Tayfun müdüre dönüp gülümseyerek konuştum
"Kolay yerden sordun Tayfun abi, akü de temassızlık varmış onu sıktım ama sen benden daha güçlüsün sende iyice bi sıksarsın." dedim.
Servisim kornaya bastı koşarak bindim ve eve doğru yola koyulduk.Bazen rahatsız olsam da seslere karşı duyarlılığım daha gelişmişti, acı ve ağrı eşiğim normalden çok üst düzeydeydi. Güçlü konsantrasyon ve uzun süreli dikkat yeteneği. Başta matematik, fizik, kimya, tıp, olmak üzere çizim, makinalar, arabalar, ucaklar hakkında da ilgim ve bilgim vardı. Beni gözlemleyen, keşveden ve hayretler içerisinde izleyen güzel ve sevecen Handan öğretmen, öğretmenim. Benimle birkaç ay özel olarak ilgilendiler kendi gözlemlerini yapıp kesin emin olduklarında ise ailemle konuştular. Handan öğretmen benim için ailemden onay almadan yaşıtlarından daha zeki olan çocukların gitmiş olduğu okuldan birkaç yetkili ile görüşüp benden bahsetmiş. Amacı daha iyi, kapsamlı bir eğitim almamdı aslında. Aylar sonra Üniversite düzeyinde bilgiye sahip olduğum gözlemlendi.
Ailem okula çağırıldı. Onlar geldikten sonra küçük yaşıma rağmen girmiş olduğum tüm testleri başarı ile geçtim. Ben bi dahiydim amaa haddinden fazla ve normalin çok üstünde bir dahii. Ne kadar mı üstünde...?
Fark edildikten çok kısa bir süre sonra devlet adı altında ailemden zorla alındım. Ama kurum ve kuruluşun devlet ile ilgisi ve alakası yoktu.O aksam her zaman ki gibi bir akşamdı kardeşim uyumuş annem ve babamla eglenceli zamanlar geçiriyor hatta sandalye kapmaca oynuyorduk gülüşüyor ve eğleniyorduk. Kapımız çalındı, babam kapıya doğru gitti ve açtı. Bi süre babamdan ses gelmeyince, annem de kapıya doğru yöneldi. Annem bana dönüp
"Sen burada bekle bakalım Doruk Aras." dedi. Arabalarıma doğru gittim. Annemin de gitmesiyle babamın sesini duydum.

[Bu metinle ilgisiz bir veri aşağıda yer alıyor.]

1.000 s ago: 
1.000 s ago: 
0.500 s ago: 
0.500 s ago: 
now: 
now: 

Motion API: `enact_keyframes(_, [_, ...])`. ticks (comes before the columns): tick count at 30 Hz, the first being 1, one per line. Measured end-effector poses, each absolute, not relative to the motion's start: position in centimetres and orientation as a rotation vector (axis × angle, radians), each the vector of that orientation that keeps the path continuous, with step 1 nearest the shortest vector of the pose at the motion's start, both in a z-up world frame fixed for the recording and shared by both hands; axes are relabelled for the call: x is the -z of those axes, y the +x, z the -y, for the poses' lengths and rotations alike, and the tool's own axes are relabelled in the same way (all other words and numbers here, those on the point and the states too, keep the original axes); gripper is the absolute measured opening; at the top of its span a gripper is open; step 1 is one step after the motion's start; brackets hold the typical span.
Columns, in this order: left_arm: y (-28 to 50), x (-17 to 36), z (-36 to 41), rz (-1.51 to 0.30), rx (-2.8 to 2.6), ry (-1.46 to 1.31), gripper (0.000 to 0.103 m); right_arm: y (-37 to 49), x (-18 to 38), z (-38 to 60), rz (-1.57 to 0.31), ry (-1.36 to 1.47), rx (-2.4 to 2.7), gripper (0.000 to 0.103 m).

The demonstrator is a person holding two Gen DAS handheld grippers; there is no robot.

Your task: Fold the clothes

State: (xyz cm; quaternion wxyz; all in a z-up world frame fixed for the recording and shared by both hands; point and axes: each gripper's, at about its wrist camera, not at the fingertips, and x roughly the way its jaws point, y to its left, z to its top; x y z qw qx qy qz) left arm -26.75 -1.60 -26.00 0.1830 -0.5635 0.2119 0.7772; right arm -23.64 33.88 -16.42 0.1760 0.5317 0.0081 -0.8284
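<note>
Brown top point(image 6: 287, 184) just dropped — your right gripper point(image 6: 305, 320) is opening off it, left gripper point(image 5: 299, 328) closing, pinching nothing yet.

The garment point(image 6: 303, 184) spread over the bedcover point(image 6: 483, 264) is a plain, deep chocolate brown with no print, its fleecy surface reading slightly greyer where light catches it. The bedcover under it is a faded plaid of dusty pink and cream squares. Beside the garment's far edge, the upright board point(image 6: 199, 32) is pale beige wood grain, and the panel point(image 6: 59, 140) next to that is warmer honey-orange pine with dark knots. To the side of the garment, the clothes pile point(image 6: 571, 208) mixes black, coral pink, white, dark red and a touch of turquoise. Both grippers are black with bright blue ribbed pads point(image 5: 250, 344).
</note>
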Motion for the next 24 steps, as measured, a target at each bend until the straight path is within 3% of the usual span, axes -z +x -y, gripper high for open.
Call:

Babam "Doruk Aras'ı götür!" diye bağırdı kapıdaki takım elbiseli 5 adam zorla içeriye girip bana doğru yöneldiler. Annem önüme geçerek "siz kimsiz neler oluyor?!" dedi. Kendisine Horoz diye hitap edilen adam
"Oğlunuz için geldik bu küçük bey efendi artık devlete ait onu alıp gideceğiz karşı koymazsanız canınız yanmaz lütfen zorluk çıkartmayın." dedi.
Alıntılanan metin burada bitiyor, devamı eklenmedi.